Prasanna Kumar
07/26/2023, 1:14 AMthrows org.apache.spark.sql.AnalysisException: Delta does not support specifying the schema at read time.
while reading stream changes on delta table.
Please find the below code snippet-
def purchaseDDL(): Unit = {
spark.sql(
"""CREATE or REPLACE TABLE customer_purchases (customer_id LONG, obs_year INT, obs_month INT, obs_date INT , price DOUBLE) USING delta TBLPROPERTIES (delta.enableChangeDataFeed = true)"""
)
}
def addPurchases() = {
val purchases = spark
.createDataFrame(
List(
(1, 2023, 1, 1, 2.1),
(2, 2023, 1, 5, 3.2),
(3, 2023, 1, 8, 4.4),
(1, 2023, 1, 8, 5.5)
)
)
.toDF("customer_id", "obs_year", "obs_month", "obs_date", "price")

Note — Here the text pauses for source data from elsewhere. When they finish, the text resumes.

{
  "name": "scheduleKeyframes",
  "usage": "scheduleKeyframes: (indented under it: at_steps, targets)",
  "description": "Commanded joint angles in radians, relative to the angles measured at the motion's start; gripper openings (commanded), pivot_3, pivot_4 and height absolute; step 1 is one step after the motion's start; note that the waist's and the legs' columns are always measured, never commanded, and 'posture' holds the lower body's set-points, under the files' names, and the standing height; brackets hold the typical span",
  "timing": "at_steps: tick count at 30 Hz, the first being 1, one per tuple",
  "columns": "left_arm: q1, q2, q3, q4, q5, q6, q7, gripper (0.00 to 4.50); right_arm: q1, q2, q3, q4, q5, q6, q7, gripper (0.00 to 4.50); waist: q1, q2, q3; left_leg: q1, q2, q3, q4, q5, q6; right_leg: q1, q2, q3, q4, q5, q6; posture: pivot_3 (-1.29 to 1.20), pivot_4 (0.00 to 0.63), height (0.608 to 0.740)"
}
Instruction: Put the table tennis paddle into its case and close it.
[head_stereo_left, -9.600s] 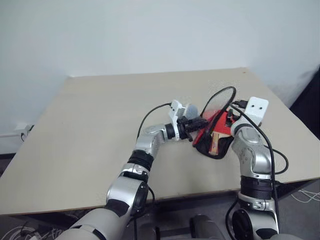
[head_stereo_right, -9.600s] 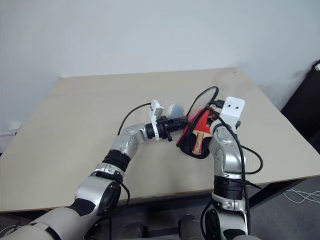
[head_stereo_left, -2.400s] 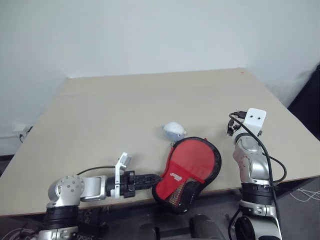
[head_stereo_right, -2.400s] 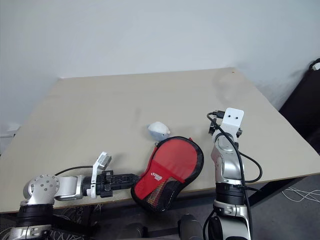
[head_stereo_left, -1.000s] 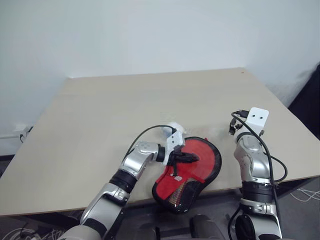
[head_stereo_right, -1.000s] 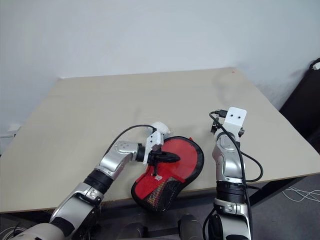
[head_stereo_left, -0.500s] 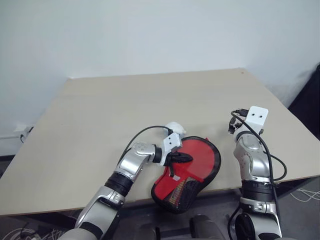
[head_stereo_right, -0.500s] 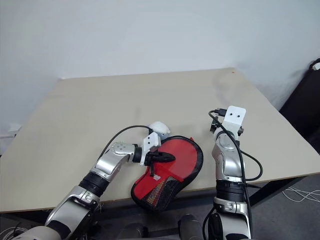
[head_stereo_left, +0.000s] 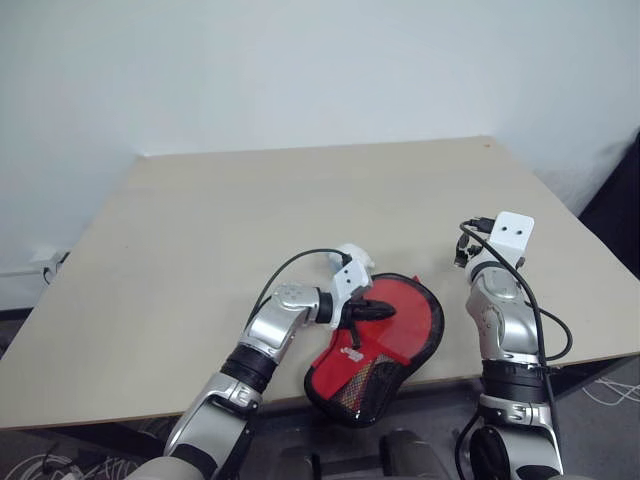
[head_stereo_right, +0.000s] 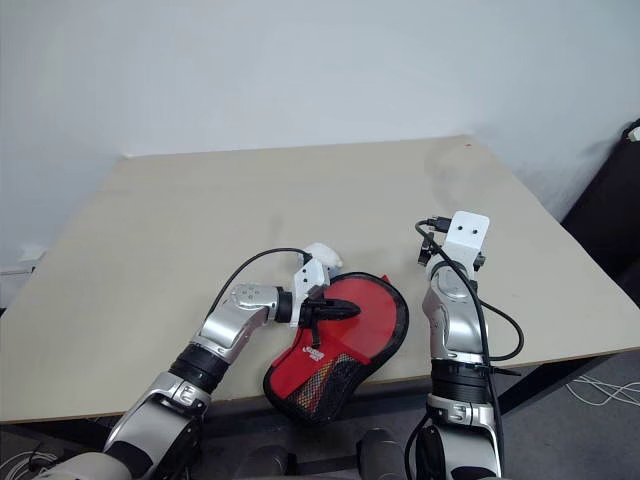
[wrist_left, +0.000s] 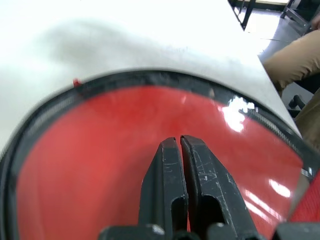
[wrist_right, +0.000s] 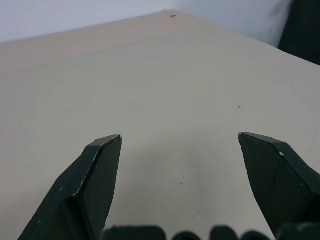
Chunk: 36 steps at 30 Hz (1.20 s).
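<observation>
The case (head_stereo_left: 405, 325) lies flat near the table's front edge, red panel up, with a black zipper rim and a mesh window at its narrow end. The paddle is hidden. My left gripper (head_stereo_left: 390, 311) is shut with nothing between its fingers. It reaches in from the left, its tips over the middle of the red panel (wrist_left: 100, 150); I cannot tell whether they touch it. My right gripper (wrist_right: 180, 142) stands open over bare table, to the right of the case and apart from it.
A small grey-white lump (head_stereo_right: 322, 253) sits just behind the case, beside my left wrist. The beige table (head_stereo_left: 200, 230) stretches wide to the left and back. The case's narrow end is at the front edge. Tan-trousered legs of a person (wrist_left: 295, 55) show beyond the table.
Over the last half second my shut left gripper has shifted slightly to the right over the red panel. The case and my right arm have stayed where they were.
</observation>
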<state>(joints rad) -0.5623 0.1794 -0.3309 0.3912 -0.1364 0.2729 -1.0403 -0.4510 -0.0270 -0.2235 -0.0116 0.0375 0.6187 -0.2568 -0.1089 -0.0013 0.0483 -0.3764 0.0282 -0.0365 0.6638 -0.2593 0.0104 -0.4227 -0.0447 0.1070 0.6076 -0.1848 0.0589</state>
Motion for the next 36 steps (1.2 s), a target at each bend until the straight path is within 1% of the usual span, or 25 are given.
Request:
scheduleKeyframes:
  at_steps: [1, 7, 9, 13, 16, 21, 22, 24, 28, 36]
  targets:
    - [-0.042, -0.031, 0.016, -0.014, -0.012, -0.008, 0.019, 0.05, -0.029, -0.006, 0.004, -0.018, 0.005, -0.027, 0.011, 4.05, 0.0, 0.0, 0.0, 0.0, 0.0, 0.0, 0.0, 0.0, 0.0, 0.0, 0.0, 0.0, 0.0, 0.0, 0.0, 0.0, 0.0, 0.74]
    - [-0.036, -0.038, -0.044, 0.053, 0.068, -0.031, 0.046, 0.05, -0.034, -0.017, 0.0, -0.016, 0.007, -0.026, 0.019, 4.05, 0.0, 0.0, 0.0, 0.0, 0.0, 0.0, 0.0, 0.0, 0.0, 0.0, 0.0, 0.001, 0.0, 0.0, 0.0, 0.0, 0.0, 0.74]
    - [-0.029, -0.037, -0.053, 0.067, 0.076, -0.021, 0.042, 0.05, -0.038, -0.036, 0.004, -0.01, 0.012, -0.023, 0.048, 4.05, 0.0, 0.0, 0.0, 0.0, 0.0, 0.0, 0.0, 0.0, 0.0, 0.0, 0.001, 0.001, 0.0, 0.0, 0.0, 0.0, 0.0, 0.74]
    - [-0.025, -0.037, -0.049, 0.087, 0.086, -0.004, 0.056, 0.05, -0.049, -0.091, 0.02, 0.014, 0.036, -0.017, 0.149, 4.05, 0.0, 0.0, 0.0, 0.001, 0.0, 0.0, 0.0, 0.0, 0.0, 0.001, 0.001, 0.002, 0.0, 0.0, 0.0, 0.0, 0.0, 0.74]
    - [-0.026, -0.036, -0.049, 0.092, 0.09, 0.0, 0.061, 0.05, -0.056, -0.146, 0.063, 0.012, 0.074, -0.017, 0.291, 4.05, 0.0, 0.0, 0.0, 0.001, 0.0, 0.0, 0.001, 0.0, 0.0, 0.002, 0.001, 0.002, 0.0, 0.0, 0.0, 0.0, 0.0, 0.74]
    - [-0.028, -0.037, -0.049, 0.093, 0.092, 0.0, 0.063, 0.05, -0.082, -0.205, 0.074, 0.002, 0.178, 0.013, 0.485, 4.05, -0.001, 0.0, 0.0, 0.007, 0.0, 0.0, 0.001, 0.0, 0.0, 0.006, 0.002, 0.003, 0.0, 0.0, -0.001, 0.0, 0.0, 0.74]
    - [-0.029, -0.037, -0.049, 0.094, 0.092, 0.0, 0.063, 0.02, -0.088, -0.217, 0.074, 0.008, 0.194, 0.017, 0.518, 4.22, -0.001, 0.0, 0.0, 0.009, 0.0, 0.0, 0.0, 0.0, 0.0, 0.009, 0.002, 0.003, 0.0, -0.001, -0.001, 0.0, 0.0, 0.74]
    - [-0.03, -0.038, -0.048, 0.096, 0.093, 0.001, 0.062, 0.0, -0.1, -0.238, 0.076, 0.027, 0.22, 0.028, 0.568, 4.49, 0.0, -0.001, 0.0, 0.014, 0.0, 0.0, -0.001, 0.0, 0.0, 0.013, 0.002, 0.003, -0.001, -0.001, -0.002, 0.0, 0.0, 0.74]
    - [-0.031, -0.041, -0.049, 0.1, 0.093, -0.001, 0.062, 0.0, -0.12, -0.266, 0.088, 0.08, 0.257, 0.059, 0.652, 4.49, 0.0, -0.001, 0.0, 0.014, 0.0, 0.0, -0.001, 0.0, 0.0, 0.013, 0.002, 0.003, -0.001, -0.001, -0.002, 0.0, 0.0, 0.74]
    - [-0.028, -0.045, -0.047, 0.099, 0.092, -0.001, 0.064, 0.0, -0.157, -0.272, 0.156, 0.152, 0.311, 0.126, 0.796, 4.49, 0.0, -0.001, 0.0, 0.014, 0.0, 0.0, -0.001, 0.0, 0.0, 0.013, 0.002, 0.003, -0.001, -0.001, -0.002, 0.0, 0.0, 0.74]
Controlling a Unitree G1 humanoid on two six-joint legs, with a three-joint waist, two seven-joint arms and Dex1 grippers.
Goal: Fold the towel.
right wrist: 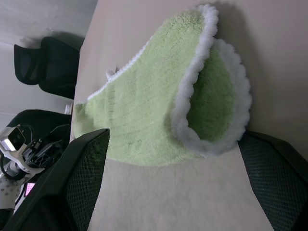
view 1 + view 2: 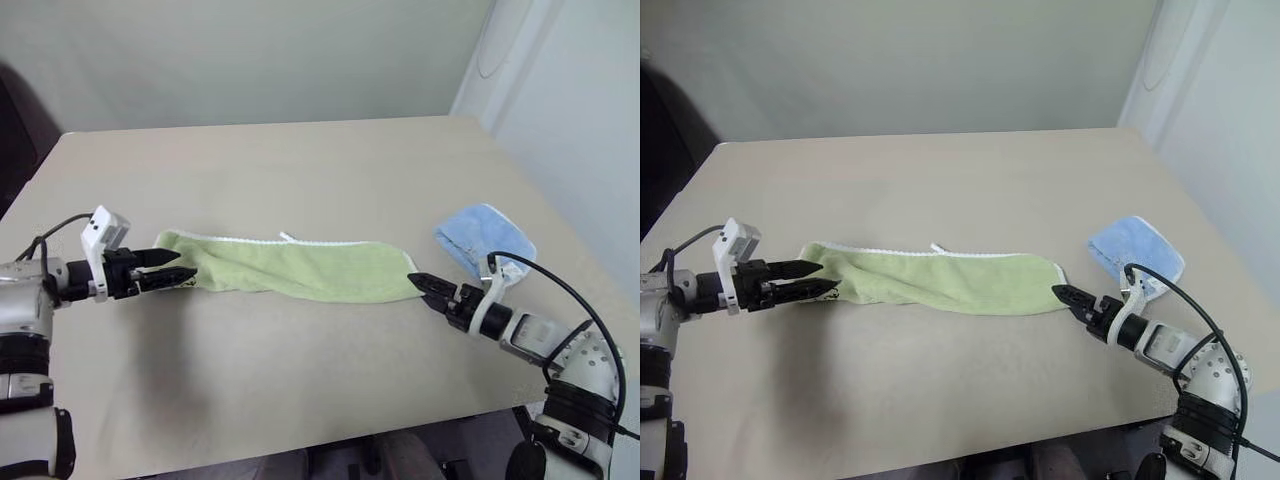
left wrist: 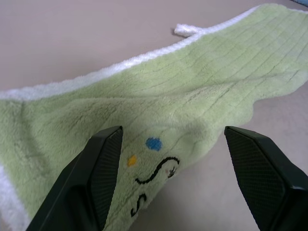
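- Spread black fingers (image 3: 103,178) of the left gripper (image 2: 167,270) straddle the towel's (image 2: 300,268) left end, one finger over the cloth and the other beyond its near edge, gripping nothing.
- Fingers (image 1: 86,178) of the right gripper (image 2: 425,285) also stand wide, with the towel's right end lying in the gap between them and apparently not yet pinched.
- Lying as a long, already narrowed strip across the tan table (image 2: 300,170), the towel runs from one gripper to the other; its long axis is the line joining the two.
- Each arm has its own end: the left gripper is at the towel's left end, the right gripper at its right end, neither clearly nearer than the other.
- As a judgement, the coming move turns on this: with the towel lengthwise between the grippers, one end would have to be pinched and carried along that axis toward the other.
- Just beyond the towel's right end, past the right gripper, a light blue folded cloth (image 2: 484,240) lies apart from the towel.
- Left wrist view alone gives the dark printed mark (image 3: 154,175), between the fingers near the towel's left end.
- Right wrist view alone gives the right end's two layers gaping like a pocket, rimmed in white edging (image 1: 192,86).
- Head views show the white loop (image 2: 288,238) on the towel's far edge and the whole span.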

purchases.write.mode("append").format("delta").saveAsTable("customer_purchases")
}
def readPurchases() = {
import io.delta.implicits._
spark.readStream
.format("delta")
.option("readChangeFeed", "true")
.option("startingVersion", "0")
.table("customer_purchases")
.filter("_change_type != 'update_preimage'")
.show(false)
}
purchaseDDL()
addPurchases()
/// calling readPurchases throws org.apache.spark.sql.AnalysisException: Delta does not support specifying the schema at read time.
readPurchases()